### Exercise directions
Copy out the lines of the material that include the string "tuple".

### Available data
◇ ◇ ◇ ◇ ◇ ◇ ◇
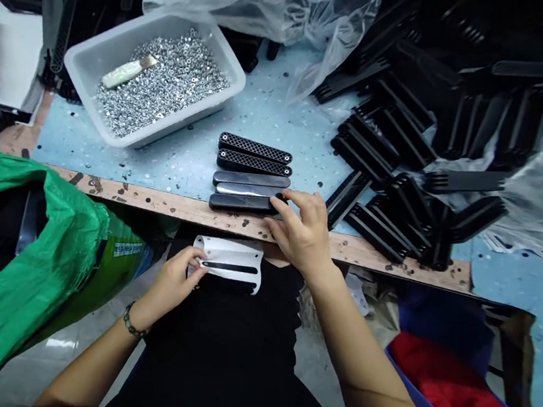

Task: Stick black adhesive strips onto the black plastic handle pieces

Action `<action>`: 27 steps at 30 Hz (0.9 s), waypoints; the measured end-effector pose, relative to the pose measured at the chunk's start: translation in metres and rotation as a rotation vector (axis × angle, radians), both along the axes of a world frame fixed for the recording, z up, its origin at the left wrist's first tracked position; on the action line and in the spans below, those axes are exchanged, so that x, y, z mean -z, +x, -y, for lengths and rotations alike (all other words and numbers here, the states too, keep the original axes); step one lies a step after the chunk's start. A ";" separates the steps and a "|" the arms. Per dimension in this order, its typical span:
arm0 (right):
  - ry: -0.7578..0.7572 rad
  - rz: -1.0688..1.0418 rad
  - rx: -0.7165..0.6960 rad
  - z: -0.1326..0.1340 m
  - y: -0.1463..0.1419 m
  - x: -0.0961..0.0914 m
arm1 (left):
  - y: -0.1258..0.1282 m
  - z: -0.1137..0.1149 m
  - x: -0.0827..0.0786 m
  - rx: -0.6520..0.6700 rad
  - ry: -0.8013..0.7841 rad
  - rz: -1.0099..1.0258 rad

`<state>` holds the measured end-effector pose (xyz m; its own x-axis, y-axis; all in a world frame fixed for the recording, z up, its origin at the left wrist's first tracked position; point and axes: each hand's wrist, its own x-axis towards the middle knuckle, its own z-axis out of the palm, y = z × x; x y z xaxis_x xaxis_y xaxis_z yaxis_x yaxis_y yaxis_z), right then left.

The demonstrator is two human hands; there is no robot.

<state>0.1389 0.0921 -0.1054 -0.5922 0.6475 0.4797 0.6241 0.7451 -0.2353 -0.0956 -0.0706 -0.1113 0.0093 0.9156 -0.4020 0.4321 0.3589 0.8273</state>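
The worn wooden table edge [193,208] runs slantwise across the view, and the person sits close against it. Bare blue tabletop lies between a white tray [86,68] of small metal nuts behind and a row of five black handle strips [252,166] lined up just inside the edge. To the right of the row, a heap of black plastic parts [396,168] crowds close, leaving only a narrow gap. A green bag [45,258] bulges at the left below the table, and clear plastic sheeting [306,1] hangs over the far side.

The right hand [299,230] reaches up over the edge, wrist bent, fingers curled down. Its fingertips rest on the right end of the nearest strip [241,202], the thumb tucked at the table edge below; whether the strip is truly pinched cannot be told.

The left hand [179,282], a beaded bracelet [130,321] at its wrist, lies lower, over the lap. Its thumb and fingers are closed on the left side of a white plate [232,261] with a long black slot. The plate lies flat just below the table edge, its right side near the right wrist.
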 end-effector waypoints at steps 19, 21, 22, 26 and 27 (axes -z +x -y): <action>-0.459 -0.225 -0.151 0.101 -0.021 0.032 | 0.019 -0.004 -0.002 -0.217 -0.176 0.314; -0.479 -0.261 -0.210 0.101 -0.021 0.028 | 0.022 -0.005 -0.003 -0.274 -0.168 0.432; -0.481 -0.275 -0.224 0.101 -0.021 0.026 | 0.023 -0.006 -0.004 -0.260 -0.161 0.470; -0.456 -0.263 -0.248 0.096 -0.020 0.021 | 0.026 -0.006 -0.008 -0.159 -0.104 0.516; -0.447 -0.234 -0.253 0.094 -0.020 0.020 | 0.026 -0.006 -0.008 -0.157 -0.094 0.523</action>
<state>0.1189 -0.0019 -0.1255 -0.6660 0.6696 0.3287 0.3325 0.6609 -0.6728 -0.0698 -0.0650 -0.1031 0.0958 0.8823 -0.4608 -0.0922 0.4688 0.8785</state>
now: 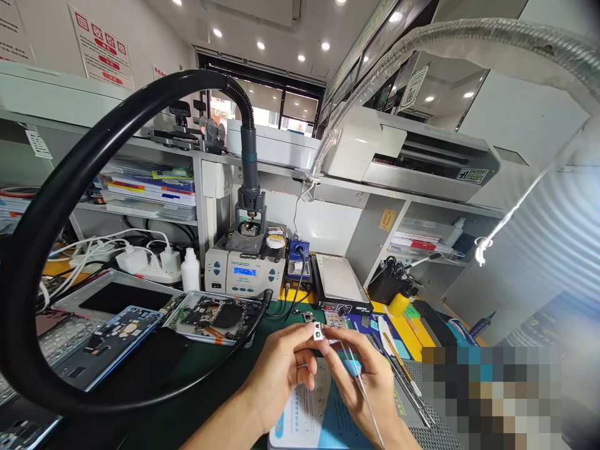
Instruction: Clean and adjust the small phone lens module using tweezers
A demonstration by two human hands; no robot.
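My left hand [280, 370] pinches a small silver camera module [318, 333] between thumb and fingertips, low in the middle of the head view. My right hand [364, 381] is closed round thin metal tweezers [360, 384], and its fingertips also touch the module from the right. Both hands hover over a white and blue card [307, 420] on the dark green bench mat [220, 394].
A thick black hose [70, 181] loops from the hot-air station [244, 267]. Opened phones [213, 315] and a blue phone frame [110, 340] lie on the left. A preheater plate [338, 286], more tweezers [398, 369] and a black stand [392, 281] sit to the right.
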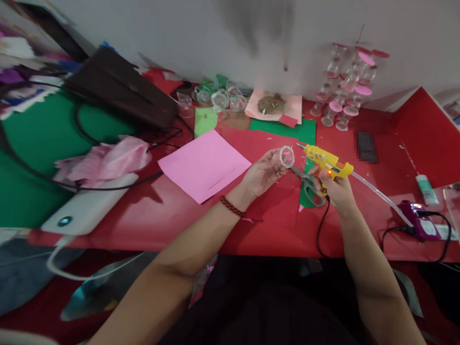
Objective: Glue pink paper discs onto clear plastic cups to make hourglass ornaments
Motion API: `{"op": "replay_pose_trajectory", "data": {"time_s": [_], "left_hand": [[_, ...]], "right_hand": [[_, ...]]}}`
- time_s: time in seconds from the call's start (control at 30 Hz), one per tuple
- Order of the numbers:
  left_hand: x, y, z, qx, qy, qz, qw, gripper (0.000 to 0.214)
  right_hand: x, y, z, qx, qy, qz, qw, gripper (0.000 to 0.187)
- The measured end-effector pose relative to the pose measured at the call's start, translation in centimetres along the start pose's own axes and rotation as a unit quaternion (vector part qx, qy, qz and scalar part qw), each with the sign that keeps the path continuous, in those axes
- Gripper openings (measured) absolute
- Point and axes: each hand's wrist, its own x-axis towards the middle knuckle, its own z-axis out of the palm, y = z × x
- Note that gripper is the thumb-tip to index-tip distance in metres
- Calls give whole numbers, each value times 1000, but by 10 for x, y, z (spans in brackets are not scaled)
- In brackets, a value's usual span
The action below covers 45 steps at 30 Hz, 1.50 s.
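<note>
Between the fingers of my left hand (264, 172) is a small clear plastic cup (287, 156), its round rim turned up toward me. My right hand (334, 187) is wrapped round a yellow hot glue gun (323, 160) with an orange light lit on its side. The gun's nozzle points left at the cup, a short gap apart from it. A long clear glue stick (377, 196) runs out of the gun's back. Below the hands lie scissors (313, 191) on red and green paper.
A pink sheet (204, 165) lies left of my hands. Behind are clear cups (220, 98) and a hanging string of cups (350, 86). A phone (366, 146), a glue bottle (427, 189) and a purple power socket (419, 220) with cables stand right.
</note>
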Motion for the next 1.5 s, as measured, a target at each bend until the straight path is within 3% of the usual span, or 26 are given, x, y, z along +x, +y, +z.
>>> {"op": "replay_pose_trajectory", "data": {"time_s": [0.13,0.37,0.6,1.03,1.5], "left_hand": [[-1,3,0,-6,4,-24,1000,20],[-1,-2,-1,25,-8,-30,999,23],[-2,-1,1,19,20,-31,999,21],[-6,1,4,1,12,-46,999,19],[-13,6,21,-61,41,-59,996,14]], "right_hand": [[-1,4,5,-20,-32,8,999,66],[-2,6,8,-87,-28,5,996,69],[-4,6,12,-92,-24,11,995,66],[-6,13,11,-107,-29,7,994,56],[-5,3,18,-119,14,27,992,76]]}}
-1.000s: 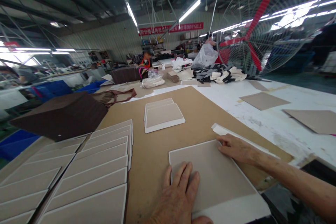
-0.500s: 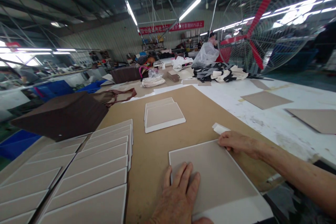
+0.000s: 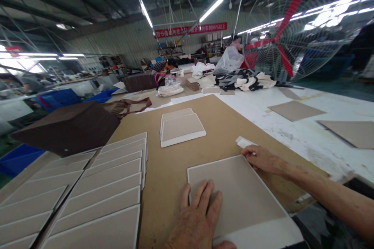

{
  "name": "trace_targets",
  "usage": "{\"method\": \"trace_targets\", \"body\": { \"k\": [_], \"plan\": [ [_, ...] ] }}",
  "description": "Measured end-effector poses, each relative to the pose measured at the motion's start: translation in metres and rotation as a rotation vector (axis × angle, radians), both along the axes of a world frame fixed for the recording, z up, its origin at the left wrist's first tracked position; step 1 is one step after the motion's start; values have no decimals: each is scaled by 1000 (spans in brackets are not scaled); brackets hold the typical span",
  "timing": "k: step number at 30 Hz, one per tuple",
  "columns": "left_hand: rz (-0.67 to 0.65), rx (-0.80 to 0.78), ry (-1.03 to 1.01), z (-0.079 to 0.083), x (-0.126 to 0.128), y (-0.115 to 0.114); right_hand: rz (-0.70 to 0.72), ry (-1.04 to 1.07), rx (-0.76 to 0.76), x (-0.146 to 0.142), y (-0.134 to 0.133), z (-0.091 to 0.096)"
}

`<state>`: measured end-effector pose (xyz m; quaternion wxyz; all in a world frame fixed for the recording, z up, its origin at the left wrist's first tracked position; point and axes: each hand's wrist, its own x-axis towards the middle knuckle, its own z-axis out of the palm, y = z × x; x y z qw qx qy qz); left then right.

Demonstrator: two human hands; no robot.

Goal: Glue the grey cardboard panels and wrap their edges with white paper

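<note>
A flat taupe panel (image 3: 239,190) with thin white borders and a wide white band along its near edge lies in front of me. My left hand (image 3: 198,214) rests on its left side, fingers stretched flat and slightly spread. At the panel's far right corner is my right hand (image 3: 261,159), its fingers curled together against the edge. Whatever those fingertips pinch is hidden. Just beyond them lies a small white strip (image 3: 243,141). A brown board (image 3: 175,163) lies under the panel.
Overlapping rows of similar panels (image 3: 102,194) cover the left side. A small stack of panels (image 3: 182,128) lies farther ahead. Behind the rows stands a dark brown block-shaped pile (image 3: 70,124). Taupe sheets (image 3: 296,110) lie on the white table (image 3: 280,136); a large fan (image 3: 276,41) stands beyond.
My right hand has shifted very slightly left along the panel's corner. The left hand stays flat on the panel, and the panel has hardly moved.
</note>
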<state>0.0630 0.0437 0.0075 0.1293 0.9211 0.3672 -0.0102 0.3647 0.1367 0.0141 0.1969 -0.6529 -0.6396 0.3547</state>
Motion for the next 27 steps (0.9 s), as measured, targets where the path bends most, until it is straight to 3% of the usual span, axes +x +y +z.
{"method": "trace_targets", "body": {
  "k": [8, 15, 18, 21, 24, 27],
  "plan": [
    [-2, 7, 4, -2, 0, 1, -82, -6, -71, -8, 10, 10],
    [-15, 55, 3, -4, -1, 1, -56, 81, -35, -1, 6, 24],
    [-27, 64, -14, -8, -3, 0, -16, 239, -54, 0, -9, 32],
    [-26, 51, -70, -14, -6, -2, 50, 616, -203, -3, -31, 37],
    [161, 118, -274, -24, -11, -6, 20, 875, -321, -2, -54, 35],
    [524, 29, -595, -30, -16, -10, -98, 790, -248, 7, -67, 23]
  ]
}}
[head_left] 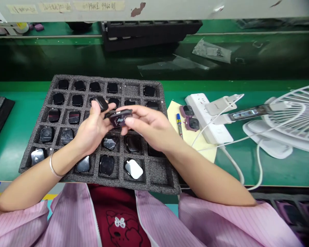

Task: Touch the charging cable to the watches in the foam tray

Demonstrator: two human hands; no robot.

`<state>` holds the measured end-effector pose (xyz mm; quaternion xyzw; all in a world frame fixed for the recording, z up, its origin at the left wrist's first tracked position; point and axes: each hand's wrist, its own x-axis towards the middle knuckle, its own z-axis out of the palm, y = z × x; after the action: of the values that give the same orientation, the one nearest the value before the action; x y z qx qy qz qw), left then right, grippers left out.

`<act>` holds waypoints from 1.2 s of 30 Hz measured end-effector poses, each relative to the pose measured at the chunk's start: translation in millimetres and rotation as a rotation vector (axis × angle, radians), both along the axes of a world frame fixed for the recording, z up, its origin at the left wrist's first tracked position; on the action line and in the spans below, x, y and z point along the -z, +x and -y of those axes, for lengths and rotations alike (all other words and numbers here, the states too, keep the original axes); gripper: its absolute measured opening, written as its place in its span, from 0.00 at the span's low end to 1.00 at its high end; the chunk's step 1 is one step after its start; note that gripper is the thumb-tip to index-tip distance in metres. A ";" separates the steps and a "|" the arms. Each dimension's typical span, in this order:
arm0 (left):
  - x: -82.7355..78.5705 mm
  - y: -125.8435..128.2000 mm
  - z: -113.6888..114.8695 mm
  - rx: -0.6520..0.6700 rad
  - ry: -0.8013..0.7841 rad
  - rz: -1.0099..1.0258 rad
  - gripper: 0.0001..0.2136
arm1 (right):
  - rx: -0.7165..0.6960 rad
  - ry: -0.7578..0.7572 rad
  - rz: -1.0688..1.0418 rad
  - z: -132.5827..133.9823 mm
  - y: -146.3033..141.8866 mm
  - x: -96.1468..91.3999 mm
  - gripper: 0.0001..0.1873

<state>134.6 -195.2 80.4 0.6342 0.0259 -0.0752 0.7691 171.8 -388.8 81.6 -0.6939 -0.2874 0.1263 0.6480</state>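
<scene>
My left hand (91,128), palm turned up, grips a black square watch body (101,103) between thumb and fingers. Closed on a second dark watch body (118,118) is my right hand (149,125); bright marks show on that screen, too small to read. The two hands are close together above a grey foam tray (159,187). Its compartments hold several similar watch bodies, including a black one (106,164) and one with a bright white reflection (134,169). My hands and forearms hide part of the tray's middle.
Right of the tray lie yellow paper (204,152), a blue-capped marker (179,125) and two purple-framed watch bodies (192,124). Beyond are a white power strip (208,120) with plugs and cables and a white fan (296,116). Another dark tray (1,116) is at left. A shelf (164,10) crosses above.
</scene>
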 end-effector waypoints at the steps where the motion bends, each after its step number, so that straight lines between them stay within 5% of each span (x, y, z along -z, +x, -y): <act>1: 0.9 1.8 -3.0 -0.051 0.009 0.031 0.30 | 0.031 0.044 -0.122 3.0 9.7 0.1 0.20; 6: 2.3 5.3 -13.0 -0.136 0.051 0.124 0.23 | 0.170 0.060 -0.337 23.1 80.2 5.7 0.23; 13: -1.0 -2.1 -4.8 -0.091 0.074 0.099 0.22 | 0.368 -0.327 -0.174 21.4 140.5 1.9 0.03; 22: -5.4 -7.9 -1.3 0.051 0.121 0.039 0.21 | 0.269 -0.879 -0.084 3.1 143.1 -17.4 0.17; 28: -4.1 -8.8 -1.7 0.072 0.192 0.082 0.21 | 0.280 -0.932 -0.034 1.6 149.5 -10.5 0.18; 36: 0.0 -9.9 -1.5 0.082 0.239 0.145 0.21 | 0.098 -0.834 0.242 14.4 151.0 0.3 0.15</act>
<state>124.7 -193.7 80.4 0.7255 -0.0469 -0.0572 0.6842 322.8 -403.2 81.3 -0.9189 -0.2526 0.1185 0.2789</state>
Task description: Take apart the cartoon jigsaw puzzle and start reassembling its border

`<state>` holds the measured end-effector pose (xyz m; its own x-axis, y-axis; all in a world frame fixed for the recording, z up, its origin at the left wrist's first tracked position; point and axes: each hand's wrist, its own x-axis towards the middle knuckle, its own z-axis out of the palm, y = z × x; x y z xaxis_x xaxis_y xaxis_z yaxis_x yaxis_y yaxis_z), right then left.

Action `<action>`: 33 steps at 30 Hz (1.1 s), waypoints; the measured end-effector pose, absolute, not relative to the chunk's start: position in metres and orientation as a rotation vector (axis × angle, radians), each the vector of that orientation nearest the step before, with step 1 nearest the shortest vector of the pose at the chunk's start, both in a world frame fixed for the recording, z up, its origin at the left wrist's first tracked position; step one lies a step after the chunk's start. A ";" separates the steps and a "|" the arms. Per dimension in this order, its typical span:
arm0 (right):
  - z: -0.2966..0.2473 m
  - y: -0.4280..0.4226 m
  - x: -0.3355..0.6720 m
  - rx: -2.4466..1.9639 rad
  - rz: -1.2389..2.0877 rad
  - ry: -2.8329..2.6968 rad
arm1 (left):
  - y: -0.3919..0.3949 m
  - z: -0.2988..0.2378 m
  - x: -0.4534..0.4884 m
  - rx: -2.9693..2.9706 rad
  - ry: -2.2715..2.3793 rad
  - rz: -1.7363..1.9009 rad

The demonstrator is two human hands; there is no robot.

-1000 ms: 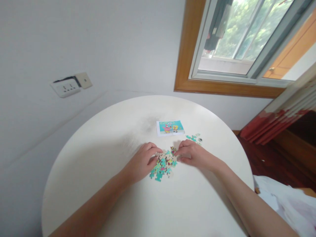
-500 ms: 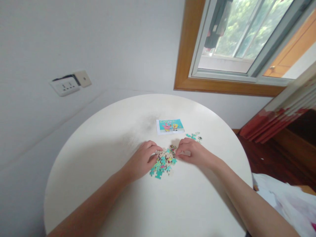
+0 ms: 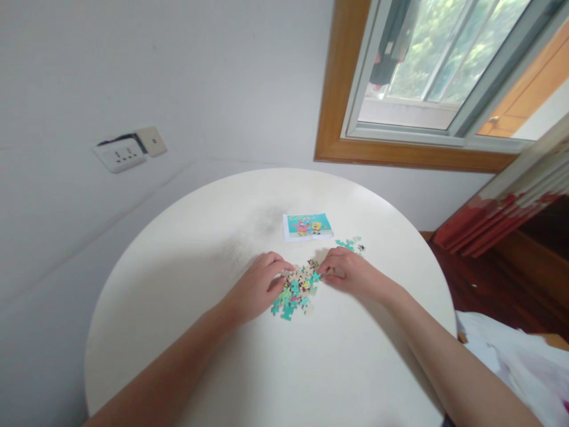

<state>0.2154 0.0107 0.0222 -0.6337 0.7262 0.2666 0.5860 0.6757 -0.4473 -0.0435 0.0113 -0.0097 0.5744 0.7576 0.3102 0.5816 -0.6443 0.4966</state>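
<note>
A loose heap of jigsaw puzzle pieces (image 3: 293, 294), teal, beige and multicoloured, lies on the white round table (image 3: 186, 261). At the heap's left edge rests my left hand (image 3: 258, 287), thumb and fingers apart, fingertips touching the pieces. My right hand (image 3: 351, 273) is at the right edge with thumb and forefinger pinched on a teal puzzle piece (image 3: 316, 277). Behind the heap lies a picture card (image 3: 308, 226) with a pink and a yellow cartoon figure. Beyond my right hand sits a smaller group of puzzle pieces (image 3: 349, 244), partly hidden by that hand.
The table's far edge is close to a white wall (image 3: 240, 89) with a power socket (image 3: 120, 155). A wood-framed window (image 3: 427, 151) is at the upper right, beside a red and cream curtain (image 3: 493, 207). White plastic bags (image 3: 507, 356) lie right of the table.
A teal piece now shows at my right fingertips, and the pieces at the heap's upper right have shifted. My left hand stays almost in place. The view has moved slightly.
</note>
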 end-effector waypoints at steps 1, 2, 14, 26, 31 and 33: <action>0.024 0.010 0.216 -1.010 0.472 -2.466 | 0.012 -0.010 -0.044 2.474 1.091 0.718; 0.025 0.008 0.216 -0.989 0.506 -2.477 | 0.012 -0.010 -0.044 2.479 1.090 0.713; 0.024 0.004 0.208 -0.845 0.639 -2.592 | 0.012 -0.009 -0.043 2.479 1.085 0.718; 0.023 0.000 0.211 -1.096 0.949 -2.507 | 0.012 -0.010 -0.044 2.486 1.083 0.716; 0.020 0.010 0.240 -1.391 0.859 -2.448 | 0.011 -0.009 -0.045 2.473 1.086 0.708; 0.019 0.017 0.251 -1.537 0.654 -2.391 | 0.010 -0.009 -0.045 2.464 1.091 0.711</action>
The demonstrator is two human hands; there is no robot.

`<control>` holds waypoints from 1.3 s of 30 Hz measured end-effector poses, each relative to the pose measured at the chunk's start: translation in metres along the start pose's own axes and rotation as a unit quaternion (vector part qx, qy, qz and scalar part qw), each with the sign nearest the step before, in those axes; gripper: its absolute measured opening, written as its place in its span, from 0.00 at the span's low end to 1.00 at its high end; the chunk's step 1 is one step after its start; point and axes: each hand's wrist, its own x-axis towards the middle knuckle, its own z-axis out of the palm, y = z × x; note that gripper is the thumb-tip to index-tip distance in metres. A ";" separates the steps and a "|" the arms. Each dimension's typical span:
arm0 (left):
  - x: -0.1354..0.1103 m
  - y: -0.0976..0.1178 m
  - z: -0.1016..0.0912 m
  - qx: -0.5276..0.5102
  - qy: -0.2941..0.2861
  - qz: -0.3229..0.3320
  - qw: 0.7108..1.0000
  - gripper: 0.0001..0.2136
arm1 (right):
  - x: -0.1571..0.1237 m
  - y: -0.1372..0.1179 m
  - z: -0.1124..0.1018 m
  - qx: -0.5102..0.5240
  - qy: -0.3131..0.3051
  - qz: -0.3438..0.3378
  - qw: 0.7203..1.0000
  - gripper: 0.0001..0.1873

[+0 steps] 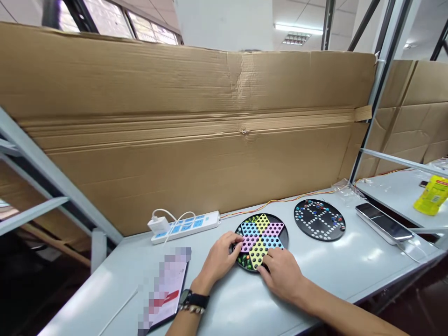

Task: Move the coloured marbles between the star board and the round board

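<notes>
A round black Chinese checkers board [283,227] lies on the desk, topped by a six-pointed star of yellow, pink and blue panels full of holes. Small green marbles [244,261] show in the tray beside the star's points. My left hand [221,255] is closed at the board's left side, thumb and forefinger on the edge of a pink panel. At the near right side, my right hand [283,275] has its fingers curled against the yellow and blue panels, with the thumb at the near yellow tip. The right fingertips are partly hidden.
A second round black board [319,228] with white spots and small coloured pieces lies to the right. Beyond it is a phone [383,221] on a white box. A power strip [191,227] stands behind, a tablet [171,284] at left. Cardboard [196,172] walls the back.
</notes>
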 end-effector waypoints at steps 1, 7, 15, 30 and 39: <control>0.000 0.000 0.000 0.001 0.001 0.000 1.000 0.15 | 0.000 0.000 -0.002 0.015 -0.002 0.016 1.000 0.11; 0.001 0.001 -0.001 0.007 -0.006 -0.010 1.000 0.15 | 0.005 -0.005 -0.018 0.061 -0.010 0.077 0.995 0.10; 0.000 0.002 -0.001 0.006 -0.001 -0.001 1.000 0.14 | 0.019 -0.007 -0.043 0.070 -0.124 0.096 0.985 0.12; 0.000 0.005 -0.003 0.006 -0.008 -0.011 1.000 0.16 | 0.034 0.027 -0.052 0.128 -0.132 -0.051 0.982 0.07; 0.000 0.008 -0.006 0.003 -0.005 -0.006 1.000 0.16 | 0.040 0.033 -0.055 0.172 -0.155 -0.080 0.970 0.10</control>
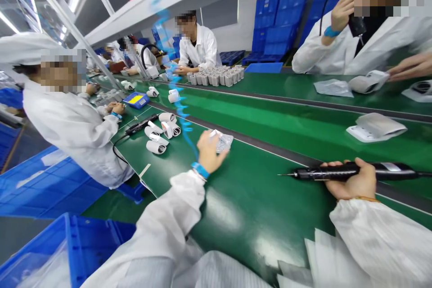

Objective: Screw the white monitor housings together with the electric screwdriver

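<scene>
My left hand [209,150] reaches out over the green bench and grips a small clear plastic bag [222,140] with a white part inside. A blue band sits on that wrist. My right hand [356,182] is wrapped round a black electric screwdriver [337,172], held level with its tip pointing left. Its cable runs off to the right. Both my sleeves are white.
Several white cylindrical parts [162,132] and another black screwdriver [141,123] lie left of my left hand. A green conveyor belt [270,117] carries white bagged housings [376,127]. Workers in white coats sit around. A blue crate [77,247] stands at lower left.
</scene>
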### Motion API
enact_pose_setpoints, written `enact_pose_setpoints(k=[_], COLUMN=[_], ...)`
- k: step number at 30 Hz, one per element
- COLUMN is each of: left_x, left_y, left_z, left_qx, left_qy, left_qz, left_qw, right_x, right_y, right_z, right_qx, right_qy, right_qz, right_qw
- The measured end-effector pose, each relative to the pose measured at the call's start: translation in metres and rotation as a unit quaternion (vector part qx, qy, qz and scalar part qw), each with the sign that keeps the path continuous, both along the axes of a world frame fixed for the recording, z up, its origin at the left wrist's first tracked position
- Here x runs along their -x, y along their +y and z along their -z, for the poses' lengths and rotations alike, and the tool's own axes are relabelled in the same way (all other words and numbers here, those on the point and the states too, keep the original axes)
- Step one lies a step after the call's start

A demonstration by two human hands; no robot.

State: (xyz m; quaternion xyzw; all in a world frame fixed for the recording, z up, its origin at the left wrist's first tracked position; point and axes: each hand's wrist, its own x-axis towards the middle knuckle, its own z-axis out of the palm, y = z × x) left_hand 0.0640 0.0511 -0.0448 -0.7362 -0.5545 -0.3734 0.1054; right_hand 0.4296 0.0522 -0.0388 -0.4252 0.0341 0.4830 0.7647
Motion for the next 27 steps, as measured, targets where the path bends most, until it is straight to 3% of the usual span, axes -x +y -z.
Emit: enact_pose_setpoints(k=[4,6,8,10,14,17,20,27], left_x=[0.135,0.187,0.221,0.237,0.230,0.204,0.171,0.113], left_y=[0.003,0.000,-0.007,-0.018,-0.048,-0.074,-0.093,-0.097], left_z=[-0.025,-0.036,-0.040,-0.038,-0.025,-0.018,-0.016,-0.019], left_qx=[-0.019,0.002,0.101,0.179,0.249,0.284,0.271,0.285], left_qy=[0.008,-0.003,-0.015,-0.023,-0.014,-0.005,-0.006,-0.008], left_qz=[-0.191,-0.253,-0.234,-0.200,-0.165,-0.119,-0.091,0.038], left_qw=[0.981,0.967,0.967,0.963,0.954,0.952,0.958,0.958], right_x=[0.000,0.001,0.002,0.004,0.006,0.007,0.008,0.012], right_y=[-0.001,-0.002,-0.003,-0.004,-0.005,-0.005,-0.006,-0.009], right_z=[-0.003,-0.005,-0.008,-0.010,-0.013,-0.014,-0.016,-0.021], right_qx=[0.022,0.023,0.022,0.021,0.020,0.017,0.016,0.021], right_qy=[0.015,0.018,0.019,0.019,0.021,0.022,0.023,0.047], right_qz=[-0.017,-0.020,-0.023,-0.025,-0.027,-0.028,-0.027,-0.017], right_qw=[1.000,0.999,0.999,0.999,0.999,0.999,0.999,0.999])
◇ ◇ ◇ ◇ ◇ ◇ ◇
### Exercise result
- time_s: time in seconds from the call's start (control at 30 Hz), one per tuple
  "timing": "k: step number at 30 Hz, one per tuple",

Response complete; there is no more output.